Activity » Work out how many lines in the data include the string "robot"; reply with that number alone.

______

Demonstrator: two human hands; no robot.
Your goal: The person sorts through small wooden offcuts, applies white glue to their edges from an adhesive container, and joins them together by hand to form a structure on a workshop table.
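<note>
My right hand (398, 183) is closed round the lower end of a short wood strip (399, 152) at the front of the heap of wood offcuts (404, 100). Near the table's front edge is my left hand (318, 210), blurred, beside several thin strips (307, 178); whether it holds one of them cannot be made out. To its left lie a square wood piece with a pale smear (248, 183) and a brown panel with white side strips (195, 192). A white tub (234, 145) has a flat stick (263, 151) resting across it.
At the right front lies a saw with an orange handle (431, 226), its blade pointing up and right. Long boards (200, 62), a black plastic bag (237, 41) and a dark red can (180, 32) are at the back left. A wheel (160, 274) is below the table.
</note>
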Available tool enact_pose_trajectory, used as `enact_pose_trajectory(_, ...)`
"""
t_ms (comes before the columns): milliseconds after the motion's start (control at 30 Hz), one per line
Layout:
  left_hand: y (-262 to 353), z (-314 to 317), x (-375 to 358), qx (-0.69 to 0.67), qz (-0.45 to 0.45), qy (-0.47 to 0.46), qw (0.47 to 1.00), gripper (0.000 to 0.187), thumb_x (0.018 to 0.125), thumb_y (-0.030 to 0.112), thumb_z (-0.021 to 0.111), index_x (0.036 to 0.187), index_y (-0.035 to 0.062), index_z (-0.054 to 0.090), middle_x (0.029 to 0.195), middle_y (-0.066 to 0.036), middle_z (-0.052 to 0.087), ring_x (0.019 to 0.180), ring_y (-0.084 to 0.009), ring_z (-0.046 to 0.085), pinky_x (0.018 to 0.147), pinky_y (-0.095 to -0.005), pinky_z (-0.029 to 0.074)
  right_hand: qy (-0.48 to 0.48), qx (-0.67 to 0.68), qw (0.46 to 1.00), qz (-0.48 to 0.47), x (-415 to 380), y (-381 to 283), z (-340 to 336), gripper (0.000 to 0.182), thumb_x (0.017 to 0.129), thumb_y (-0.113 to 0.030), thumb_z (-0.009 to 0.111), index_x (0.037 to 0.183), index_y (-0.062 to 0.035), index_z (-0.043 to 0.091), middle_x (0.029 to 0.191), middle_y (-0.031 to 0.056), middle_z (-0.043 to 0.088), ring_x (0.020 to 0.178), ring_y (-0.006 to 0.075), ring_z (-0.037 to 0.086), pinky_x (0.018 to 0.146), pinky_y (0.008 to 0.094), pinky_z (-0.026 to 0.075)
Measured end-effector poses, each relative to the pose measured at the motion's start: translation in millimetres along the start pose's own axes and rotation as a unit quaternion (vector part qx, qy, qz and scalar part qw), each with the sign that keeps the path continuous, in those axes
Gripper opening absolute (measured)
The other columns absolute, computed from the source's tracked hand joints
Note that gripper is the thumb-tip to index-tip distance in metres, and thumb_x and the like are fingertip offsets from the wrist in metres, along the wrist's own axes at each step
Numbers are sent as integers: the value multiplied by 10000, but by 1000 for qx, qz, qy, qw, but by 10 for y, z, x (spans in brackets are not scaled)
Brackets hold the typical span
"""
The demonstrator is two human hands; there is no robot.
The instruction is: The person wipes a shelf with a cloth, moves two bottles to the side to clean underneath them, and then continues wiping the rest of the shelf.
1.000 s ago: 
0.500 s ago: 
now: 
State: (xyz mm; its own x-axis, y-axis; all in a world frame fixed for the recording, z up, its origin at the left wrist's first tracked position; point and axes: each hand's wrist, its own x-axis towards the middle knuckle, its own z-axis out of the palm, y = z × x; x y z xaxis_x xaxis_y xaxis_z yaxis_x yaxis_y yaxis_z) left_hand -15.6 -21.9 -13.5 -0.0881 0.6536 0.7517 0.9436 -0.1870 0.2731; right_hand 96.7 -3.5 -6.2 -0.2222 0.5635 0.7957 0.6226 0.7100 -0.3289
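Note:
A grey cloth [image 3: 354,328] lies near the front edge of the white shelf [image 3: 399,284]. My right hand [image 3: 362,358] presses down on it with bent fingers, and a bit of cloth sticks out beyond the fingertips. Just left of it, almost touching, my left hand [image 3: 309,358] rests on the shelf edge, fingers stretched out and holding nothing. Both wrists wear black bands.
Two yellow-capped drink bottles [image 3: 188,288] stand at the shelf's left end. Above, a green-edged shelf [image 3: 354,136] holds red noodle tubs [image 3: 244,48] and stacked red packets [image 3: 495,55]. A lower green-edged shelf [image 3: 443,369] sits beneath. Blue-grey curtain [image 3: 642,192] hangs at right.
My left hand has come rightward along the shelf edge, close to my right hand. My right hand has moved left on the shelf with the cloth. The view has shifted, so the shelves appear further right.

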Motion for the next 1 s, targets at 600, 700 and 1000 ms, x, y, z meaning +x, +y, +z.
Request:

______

Your solution » 2